Last time around Thoroughly Unnecessary Song Explication Files (TUSEF) went a little bit country. The time before that we went oldskool. Today we’ll be discussing the #1 song on the Billboard top 40 as of Friday, June 22, 2012. What I’m saying is I’m making a concerted effort to stay ‘hip’ and ‘so fresh and so clean, clean’ even if this means listening and explicating the hilariously inconsequential  “Call Me Maybe.”

[Verse 1]

I threw a wish in the well

This song begins with what is  either a fairly sophisticated bit of metonymy (busting out the AP English literary terms on dat azz, or something), you know the metaphorical term where a closely related word stands in for the thing that is actually meant (saying “the crown” when one is talking about “the king,” etc) or an incredibly imprecise bit of songwriting. Guess which one I think it is! Carly, honey, did you actually throw your wish down the well? Because that seems wasteful. Are you sure you didn’t mean to say you threw a coin down a wishing well instead?

Don’t ask me, I’ll never tell

Fine, sheesh, I was only wondering…

I looked to you as it fell,
And now you’re in my way

I’ll be honest, for a breezy pop song, these lyrics are confusing as hell to read. They also ask the listener to make a lot of assumptions. The ‘you’ Miss Jepsen refers to here has to be the boy she’s crushing on, right? You wouldn’t make a wish (to be with someone, for somebody to love you back, etc) while staring at some random asshole you didn’t like. And yet now she’s claiming the person she’s looking at is ” in my way.” Which I tend to read as “you’re standing between me and what I want.” This might very well also mean “you’re preventing me from having what I want by not liking me back” but dude, c’mon, I shouldn’t have to work this hard.

I trade my soul for a wish

Shucks, babe. You wouldn’t have had to do that if you hadn’t thrown your wish down the freaking well. Remember that Simpsons episode where Bart sells his soul to Milhouse? And he tries to walk inside the Kwik-E-Mart but the automatic doors don’t open for him (’cause apparently doors like that operate by scanning patrons for their everlasting souls) and he faceplants into the glass? Yeah, I’m totally picturing Carly walking face-first into a pair of automatic sliding doors.

Pennies and dimes for a kiss

Because apparently we’re now at a carnival or some kid’s birthday party in the 1960s and somebody has set up a kissing booth.

I wasn’t looking for this
But now you’re in my way

But didn’t you just wish, like just a few lines back, for some love related outcome? You were totally looking for this!

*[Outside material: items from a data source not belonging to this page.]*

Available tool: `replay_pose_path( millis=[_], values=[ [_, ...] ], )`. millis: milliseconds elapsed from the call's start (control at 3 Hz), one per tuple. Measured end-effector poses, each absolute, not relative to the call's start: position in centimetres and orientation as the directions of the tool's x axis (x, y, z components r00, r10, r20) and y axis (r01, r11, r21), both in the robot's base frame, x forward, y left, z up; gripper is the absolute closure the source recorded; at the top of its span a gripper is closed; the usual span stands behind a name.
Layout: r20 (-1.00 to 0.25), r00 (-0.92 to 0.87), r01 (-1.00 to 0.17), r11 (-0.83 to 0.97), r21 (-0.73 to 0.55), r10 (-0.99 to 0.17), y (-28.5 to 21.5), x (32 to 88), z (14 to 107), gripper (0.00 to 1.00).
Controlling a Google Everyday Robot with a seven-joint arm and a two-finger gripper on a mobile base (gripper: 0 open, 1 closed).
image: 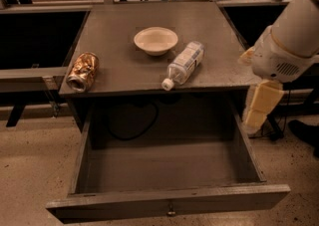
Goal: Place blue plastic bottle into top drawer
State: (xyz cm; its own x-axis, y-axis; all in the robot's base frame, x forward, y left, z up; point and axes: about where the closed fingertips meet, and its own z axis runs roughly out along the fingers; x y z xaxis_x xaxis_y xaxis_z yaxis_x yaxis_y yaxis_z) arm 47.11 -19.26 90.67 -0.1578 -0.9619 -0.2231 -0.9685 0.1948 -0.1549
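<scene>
The blue plastic bottle (184, 63) lies on its side on the grey table top (119, 70), right of centre, with its white cap pointing to the front edge. The top drawer (169, 205) is pulled wide open below the table; its inside is bare and its small knob shows on the front panel. My gripper (255, 118) hangs down beside the table's right edge, above the drawer's right wall and well to the right of the bottle. It holds nothing.
A pale bowl (155, 40) stands behind the bottle near the table's middle. A dented gold-brown can (82, 71) lies at the front left corner. Dark benches flank the table. A black cable (130, 125) hangs behind the drawer.
</scene>
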Motion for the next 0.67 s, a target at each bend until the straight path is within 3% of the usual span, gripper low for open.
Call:
replay_pose_path(
  millis=[667],
  values=[
    [-0.500, 0.069, -0.972, 0.054, -0.228, -0.863, -16.0, 47.1, 88.5, 0.00]
  ],
)
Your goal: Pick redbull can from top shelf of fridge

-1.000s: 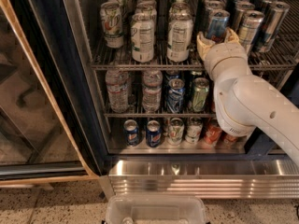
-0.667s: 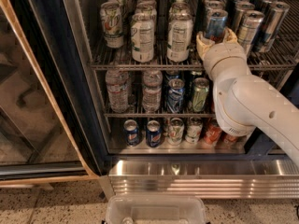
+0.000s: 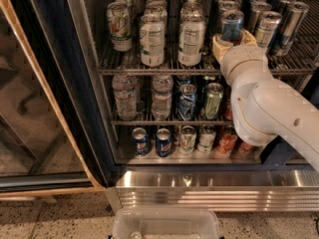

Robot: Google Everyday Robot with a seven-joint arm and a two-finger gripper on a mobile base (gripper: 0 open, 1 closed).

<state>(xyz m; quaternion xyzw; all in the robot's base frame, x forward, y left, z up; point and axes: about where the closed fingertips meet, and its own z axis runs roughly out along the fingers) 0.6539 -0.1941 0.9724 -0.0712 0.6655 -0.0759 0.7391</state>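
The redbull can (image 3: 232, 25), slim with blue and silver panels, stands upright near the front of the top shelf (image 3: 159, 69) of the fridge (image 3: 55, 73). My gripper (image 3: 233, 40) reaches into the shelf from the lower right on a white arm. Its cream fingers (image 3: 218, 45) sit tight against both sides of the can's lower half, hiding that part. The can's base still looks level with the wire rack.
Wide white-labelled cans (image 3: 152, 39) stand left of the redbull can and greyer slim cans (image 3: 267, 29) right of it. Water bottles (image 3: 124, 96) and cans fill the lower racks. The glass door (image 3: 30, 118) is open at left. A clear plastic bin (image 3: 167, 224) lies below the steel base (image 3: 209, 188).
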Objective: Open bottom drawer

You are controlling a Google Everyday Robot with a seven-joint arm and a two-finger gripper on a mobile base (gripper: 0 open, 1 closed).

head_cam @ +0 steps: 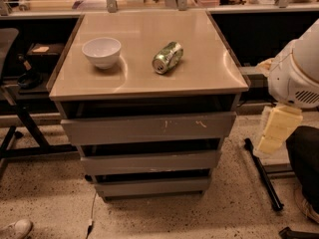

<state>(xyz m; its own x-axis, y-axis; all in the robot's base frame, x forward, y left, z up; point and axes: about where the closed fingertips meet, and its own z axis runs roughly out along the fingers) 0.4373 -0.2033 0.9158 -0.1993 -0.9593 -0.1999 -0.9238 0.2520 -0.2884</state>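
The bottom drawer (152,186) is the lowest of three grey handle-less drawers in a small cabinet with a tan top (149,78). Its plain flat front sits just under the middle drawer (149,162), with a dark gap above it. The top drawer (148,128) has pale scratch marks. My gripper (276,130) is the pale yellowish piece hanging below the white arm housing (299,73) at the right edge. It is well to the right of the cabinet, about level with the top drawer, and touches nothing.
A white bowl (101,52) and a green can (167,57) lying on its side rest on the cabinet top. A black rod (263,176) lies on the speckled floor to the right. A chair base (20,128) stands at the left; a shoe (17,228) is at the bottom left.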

So much so that you traded your soul and gave away a bunch of near worthless coins for a little bit of PDA. And now you don’t want it anymore? Gah.

[Bridge]

Your stare was holdin’, ripped jeans skin was showin’

Ah yes, the lovelorn stare. Among the great many cultural abominations the Twilight movies have released upon the world, Pattinson and Stewart’s endless, plaintive-or-maybe-I’m-just-trying-to-fart staring is among the most contemptible. Because its not creepy to stare at someone for far too long. Well, so long as you are an abstinence vampire.

Hot night, wind was blowin’
Where do you think you’re going, baby?

Look lady, he’s either holdin’ his stare or he’s walking away but we can’t have both. Well, I suppose we could, but then we’d end up with that guy looking over his shoulder for too long Meet Joe Black moment where Brad Pitt stares and walks and thus gets hit by like, 5 cars and a bus.

[Chorus]

Hey, I just met you
and this is crazy
but here’s my number
so call me, maybe?

Let’s be honest. The sole reason this song has become ubiquitous is this super catchy chorus. There is a universal quality to it, a wholesomeness that seems to backdate it to a time when saying ‘baby’ in a pop song was risque. Sure, it’s message is pseudo-progressive. The whole girl asking out the guy thing, or at least the girl taking the first step thing, but still. Replace ‘crazy’ with whatever buzzword was popular in any of the previous 4 decades and this chorus easily crosses the divide. And then there’s that word ‘call’. ‘Call’ feels almost antiquated in and of itself. I figured kids just texted and messaged each other on FB now, reserving actual person-to-person conversation for dates at the movies where everyone is shushing them to shut up.

It’s hard to look right
at you, baby

Here the chorus is unexpectedly clever, linebreak-wise. If you stop reading at the end of the first line you get the anxiety, particularly intense to the demographic this song was written for, of trying so hard to look good or at least fit in (“look right” can mean a lot of things). And then ‘boom,’ she’s not worrying about being fashionable at all, she’s just so smitten she can’t look at ‘you, baby.’ Awwww.

But here’s my number
So call me, maybe?

I just noticed that the song title is ‘Call Me Maybe’ and not ‘Call Me, Maybe.’ So instead of “It would be nice if you called me, alright?” the song’s title is actually an invocation for the listener to call Carly Rae Jepsen ‘Maybe.’ Like as a name. Which isn’t entirely flattering. Calling somebody ‘Maybe’ is like saying sure, “you’re alright, but I’ma keep my options open here, ‘kay, babe?” I think I’d rather just be called ‘No.’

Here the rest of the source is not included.